▶ **Work to complete**: Whenever the word "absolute" turns up in a line of the data below, copy that line.
┄┄┄┄┄┄┄┄┄┄
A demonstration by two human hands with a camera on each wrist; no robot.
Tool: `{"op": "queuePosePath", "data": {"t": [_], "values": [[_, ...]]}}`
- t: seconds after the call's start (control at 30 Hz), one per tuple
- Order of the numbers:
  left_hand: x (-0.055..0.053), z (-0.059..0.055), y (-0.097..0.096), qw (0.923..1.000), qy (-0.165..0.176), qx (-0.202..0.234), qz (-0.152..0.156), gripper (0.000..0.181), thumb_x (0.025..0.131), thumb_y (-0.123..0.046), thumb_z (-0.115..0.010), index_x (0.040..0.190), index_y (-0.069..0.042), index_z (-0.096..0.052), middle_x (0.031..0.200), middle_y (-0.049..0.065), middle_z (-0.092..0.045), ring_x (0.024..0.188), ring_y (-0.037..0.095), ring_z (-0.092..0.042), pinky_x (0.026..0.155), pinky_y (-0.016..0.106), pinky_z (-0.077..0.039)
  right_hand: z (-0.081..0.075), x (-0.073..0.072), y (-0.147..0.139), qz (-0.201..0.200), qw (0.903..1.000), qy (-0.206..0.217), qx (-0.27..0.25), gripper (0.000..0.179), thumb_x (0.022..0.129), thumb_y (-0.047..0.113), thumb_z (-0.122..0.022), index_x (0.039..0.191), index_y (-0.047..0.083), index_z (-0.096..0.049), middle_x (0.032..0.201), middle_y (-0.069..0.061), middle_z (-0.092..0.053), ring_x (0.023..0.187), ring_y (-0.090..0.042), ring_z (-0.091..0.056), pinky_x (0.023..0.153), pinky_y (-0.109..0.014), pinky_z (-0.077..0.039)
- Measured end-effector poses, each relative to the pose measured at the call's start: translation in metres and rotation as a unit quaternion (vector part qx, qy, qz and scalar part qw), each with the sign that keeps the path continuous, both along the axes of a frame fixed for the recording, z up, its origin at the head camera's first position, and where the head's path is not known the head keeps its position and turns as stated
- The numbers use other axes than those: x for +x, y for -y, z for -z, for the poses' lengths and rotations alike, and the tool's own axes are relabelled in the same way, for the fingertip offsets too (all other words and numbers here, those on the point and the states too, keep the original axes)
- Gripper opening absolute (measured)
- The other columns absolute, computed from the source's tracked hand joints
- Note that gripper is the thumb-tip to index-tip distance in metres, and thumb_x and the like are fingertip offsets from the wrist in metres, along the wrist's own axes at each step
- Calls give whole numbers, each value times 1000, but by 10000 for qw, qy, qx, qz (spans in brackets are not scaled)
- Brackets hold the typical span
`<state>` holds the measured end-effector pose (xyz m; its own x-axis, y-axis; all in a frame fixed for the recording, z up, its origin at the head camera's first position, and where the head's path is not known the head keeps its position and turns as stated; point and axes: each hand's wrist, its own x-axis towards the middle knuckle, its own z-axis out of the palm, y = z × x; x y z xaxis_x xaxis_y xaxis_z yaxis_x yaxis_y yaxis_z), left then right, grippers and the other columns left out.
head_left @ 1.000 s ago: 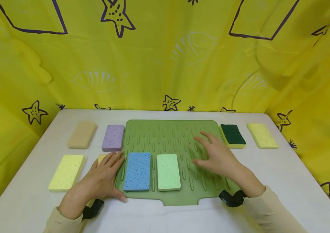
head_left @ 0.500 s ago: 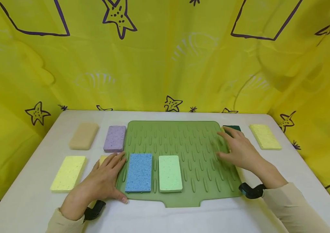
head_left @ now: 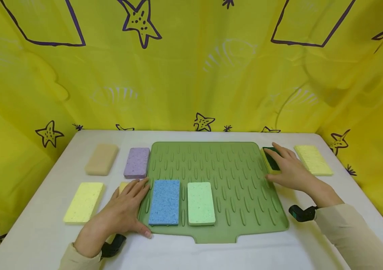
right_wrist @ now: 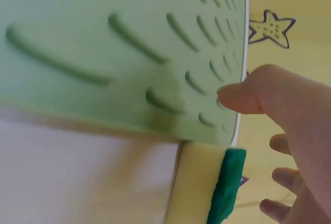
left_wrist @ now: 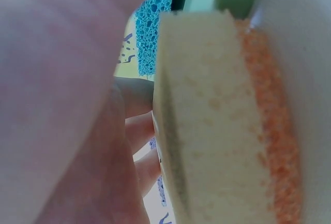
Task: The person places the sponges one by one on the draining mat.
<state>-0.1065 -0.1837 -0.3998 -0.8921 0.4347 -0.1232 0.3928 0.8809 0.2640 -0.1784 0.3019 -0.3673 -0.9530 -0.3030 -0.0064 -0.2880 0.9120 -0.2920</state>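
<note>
In the head view, my right hand [head_left: 292, 170] is over a yellow sponge with a dark green scouring side [head_left: 272, 161], fingers spread and thumb near the green ridged mat's [head_left: 215, 238] right edge. The right wrist view shows the thumb and fingers apart from that sponge [right_wrist: 196, 182]. My left hand [head_left: 122, 212] lies across the mat's left edge, fingers extended, thumb at the front corner. Beneath it, mostly hidden, is a pale sponge with an orange layer [left_wrist: 207, 110], beside the palm in the left wrist view. On the mat lie a blue sponge [head_left: 164, 202] and a mint green sponge [head_left: 200, 203].
A tan sponge [head_left: 101, 159] and a purple sponge [head_left: 137, 162] lie at the back left. One yellow sponge [head_left: 84, 203] sits at the front left, another pale yellow sponge [head_left: 313, 160] at the far right. A yellow curtain [head_left: 177, 75] stands behind the white table [head_left: 245, 255].
My right hand has moved right, from above the mat to over the green and yellow sponge. The left hand stays in place, and the whole head view has shifted slightly.
</note>
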Motion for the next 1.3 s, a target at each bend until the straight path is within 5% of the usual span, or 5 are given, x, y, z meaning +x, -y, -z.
{"op": "queuePosePath", "data": {"t": [0.53, 0.97, 1.3], "values": [[2, 2, 0, 9999, 108, 27, -60, 139, 46, -81, -74, 154, -5, -32, 166, 11, -20, 148, 43, -24, 104, 81, -22, 13, -15, -16, -292, 9977, 587, -163, 86, 81, 16, -72, 152, -6, -28, 158, -36, -16, 135, -64, -16, 99, -80, -25], [0, 1, -1, 9999, 112, 42, -90, 137, 47, -78, -78, 154, -5, -33, 165, 11, -22, 149, 42, -23, 105, 80, -22, 18, -29, -25, -255, 9981, 555, -106, 84, 79, 12, -69, 152, -1, -28, 158, -36, -17, 132, -61, -20, 98, -76, -27], [1, 1, -1, 9999, 80, 2, -112, 138, 46, -79, -77, 154, -5, -33, 165, 11, -22, 149, 42, -24, 105, 80, -23, 17, -36, -25, -364, 9989, 185, 212, 84, 78, 16, -79, 148, 0, -35, 151, -30, -37, 126, -55, -34, 98, -67, -31]]}}
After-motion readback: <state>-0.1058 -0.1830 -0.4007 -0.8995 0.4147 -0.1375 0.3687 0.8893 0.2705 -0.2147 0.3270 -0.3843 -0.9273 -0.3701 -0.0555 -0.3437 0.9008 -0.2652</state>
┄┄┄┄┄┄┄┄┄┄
▶ **Solution**:
- Gripper opening absolute (measured)
- The other columns absolute, computed from the source's tracked hand joints

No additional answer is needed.